→ **EXERCISE DIRECTIONS**:
The data are to be restated in full, exactly as presented.

→ **RECORDED INFORMATION**:
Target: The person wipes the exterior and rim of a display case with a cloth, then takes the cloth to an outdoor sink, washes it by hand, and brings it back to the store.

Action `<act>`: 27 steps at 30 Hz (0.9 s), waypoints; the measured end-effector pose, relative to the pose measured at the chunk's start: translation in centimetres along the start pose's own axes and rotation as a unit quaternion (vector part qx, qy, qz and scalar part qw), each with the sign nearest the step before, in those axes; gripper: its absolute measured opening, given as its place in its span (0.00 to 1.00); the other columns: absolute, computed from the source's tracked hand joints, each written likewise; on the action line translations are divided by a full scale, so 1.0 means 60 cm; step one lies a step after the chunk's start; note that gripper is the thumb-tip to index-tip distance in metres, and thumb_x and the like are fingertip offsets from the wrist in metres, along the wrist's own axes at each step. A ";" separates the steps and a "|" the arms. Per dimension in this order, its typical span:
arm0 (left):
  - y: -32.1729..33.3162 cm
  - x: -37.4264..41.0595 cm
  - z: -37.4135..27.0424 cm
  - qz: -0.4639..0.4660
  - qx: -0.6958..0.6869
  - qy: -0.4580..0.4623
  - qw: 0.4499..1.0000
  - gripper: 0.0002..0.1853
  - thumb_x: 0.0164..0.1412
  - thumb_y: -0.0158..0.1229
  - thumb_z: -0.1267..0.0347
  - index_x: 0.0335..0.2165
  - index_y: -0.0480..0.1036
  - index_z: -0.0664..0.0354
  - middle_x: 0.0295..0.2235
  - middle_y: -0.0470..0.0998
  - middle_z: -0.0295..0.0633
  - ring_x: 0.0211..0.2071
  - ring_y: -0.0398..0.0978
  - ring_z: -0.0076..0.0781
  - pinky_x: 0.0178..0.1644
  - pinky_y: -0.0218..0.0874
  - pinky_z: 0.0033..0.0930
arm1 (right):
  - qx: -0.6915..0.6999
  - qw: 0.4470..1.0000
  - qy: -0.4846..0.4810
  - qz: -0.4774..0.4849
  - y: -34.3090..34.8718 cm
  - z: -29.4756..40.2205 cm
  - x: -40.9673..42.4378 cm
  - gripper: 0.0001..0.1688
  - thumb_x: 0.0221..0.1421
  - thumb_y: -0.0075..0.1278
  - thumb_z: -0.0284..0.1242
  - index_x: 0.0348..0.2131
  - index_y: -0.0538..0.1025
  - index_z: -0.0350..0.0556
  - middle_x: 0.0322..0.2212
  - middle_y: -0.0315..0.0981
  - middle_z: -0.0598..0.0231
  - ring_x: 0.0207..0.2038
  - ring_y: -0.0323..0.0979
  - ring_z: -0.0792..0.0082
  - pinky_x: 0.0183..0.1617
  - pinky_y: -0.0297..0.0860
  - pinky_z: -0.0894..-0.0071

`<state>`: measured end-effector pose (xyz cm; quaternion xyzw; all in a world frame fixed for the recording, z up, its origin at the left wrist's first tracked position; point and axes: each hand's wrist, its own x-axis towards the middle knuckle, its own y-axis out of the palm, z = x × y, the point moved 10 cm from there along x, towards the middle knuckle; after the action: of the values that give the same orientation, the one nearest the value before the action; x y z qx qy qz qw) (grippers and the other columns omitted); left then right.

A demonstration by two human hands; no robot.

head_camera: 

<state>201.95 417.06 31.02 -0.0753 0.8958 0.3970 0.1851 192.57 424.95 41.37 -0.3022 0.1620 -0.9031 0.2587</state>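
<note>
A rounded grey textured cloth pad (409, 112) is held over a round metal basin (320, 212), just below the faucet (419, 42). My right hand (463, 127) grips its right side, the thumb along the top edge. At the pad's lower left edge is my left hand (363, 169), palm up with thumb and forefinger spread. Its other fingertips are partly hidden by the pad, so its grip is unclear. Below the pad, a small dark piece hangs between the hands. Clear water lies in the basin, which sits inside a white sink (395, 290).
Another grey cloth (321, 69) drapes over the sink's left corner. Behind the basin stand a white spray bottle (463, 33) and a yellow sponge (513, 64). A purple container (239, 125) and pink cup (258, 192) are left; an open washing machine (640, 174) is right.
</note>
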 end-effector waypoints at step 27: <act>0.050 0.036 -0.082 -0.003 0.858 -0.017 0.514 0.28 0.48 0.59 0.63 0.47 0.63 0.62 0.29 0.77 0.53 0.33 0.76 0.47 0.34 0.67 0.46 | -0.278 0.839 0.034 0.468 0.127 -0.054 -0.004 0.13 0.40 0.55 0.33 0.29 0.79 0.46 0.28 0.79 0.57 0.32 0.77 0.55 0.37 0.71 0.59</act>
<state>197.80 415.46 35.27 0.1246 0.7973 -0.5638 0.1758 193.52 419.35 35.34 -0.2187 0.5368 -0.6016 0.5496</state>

→ **THE ANSWER**:
Target: The person wipes the exterior and rim of a display case with a cloth, then takes the cloth to an outdoor sink, washes it by hand, and brings it back to the store.

Action `<act>`: 27 steps at 30 Hz (0.9 s), waypoints; the measured end-effector pose, relative to the pose measured at the chunk's start: translation in centimetres along the start pose's own axes and rotation as a unit quaternion (vector part qx, qy, qz and scalar part qw), each with the sign nearest the step before, in those axes; gripper: its absolute measured opening, given as its place in its span (0.00 to 1.00); the other columns: absolute, computed from the source's tracked hand joints, each written likewise; on the action line translations are divided by a full scale, so 1.0 means 60 cm; step one lies a step after the chunk's start; note that gripper is the thumb-tip to index-tip distance in metres, and thumb_x and the like are fingertip offsets from the wrist in metres, along the wrist's own axes at each step. A ";" separates the steps and a "|" the arms. Per dimension in this order, its typical span:
arm0 (left):
  - y: -32.1729..33.3162 cm
  - x: -37.4264..41.0595 cm
  - z: -37.4135..27.0424 cm
  - qz: -0.4639..0.4660
  - qx: -0.6958..0.6869
  - qy: -0.4580..0.4623
  - qw: 0.4499..1.0000
  - gripper: 0.0002..0.1853
  - thumb_x: 0.0164..0.1412
  - thumb_y: -0.0158..0.1229
  - thumb_z: -0.1267..0.0347
  - index_x: 0.0335..0.2165
  - index_y: -0.0480..0.1036
  - index_z: -0.0664..0.0354
  - middle_x: 0.0295..0.2235
  - middle_y: -0.0470..0.0998
  - middle_z: -0.0295..0.0633
  - ring_x: 0.0211..0.2071
  - ring_y: -0.0398..0.0978
  - ring_z: -0.0076..0.0781
  - pinky_x: 0.0178..0.1644
  - pinky_y: -0.0218..0.0874
  - pinky_z: 0.0033..0.0930
arm1 (right):
  - qx: -0.6915..0.6999
  - qw: 0.4470..1.0000
  - qy: -0.4846..0.4810
  - qz: -0.4774..0.4849
  - y: -34.3090..34.8718 cm
  - z: -29.4756..40.2205 cm
  - x: -40.9673..42.4378 cm
  - gripper: 0.0001..0.1688
  - thumb_x: 0.0221..0.1421
  - thumb_y: -0.0075..0.1278
  - thumb_z: -0.0284..0.1242
  - index_x: 0.0348..0.2131
  - index_y: -0.0538..0.1025
  - index_z: -0.0350..0.0556
  - middle_x: 0.0322..0.2212
  - middle_y: -0.0315..0.0981
  - middle_z: -0.0598..0.0231
  - ring_x: 0.0207..0.2038
  - ring_y: -0.0323..0.0979
  - ring_z: -0.0792..0.0082
  - pinky_x: 0.0183..0.1617
  - pinky_y: -0.0297..0.0860
  - pinky_z: -0.0894..-0.0071

`<state>`: measured end-effector pose (xyz cm; quaternion xyzw; all in a world frame fixed for the recording, z up, its origin at the left wrist's first tracked position; point and axes: each hand's wrist, its own x-axis towards the middle knuckle, its own y-axis out of the palm, z = x × y, the point moved 10 cm from there along x, towards the middle knuckle; after the action: of the values that give the same orientation, the one nearest the value before the action; x y z qx qy qz qw) (grippers and the other columns omitted); left then right.

A demonstration by two human hands; no robot.

head_camera: 

<state>201.95 417.06 31.02 -0.0753 0.8958 0.3970 0.1851 192.57 424.95 41.37 -0.3022 0.1620 -0.9031 0.2587</state>
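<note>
A rounded grey textured cloth pad (409, 112) is held over a round metal basin (320, 212), just below the faucet (419, 42). My right hand (463, 127) grips its right side, the thumb along the top edge. At the pad's lower left edge is my left hand (363, 169), palm up with thumb and forefinger spread. Its other fingertips are partly hidden by the pad, so its grip is unclear. Below the pad, a small dark piece hangs between the hands. Clear water lies in the basin, which sits inside a white sink (395, 290).
Another grey cloth (321, 69) drapes over the sink's left corner. Behind the basin stand a white spray bottle (463, 33) and a yellow sponge (513, 64). A purple container (239, 125) and pink cup (258, 192) are left; an open washing machine (640, 174) is right.
</note>
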 end-effector waypoints at step 27: <act>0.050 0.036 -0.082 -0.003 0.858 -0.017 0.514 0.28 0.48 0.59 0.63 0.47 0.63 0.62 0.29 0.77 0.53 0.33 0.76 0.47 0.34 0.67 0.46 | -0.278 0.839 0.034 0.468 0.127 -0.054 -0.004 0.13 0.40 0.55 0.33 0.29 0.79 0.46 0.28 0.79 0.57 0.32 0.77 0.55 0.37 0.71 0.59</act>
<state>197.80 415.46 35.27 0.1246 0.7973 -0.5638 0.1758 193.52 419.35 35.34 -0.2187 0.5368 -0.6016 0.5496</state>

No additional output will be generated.